- What this task involves -
Work through the data below and copy out every line where "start" is found.

BEGIN Provided data

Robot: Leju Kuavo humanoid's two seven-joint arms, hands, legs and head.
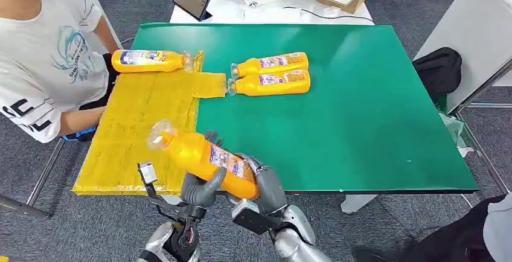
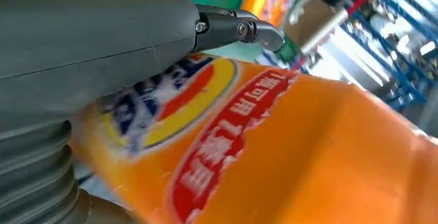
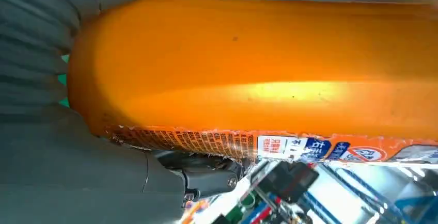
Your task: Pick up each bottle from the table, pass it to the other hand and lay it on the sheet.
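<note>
— Green counter (image 1: 362, 123): what's around?
— Two bottles (image 1: 272, 73) mid-counter, one bottle (image 1: 148, 60) on the yellow sheet (image 1: 145, 123), a person (image 1: 42, 51) by its far-left corner.
— The held bottle (image 1: 202, 156)?
— Gripped by left hand (image 1: 202, 191) and right hand (image 1: 265, 183) above the near edge, cap toward the sheet.

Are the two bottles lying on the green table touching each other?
Touching. In the head view the two bottles lie side by side on the table, their long sides pressed together with no green showing between them.
</note>
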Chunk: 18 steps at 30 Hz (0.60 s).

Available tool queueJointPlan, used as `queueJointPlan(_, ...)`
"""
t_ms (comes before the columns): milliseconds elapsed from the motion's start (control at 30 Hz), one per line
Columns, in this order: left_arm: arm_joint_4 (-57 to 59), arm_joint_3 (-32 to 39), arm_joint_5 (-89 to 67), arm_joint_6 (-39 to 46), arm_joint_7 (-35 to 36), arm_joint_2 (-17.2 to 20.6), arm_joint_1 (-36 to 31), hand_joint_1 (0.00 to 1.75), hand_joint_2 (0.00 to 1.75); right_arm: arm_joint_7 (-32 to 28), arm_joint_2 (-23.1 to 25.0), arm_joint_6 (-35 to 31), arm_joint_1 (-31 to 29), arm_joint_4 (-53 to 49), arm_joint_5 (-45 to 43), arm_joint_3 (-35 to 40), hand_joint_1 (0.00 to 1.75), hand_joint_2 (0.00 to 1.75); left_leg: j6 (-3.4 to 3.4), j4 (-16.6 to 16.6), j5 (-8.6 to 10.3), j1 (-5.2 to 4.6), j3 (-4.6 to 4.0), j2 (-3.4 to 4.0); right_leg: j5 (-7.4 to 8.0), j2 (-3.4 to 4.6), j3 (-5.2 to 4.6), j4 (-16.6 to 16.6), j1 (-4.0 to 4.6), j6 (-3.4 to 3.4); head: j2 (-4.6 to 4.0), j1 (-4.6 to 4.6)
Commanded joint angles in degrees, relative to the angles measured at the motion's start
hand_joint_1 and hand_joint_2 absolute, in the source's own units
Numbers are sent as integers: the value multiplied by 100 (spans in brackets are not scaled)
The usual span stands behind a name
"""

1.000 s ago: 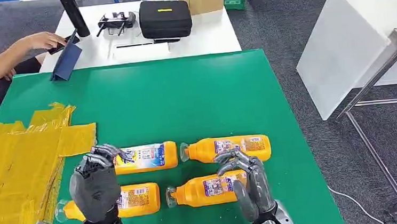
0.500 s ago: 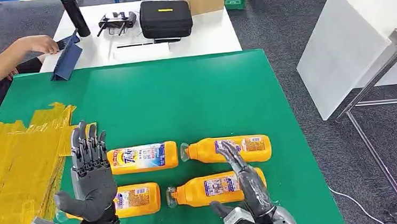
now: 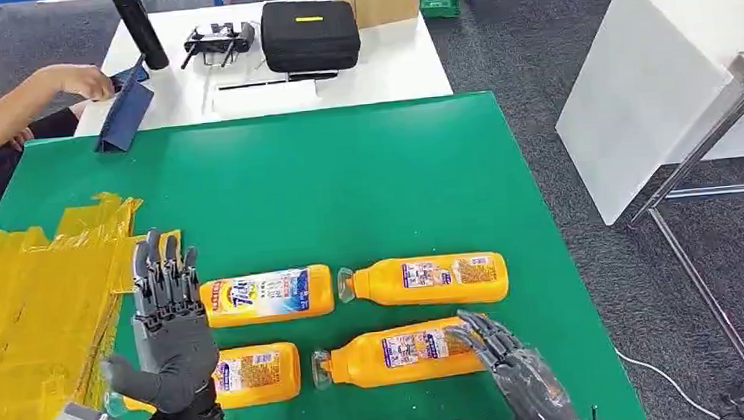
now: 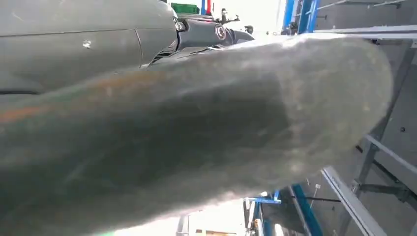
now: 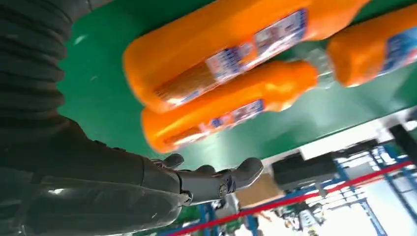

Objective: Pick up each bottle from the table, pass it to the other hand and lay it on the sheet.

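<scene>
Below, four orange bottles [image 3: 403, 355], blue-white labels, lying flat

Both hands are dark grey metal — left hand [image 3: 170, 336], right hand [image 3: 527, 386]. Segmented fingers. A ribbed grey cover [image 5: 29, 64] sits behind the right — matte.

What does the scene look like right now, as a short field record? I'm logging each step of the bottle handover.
bottles: four orange bottles lying in two rows on the green table
on sheet: none; yellow sheet bare
left hand: raised, fingers spread, holds nothing
right hand: fingers apart, at the base end of the near right bottle, holds nothing
person: arm at far left
</scene>
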Motion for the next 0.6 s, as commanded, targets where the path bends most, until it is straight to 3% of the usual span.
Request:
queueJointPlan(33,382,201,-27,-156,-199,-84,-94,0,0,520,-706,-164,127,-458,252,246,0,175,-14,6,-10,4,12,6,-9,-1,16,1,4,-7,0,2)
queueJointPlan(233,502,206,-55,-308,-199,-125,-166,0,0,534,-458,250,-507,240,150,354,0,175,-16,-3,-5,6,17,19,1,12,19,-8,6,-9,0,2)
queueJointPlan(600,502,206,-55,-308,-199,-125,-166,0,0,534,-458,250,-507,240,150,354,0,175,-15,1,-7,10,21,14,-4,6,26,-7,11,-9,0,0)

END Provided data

- Exercise answer -
t_ms (comes before the columns): milliseconds elapsed from the motion's start (control at 30 Hz), one per line
Commanded joint angles in degrees, relative to the angles measured at the motion's start

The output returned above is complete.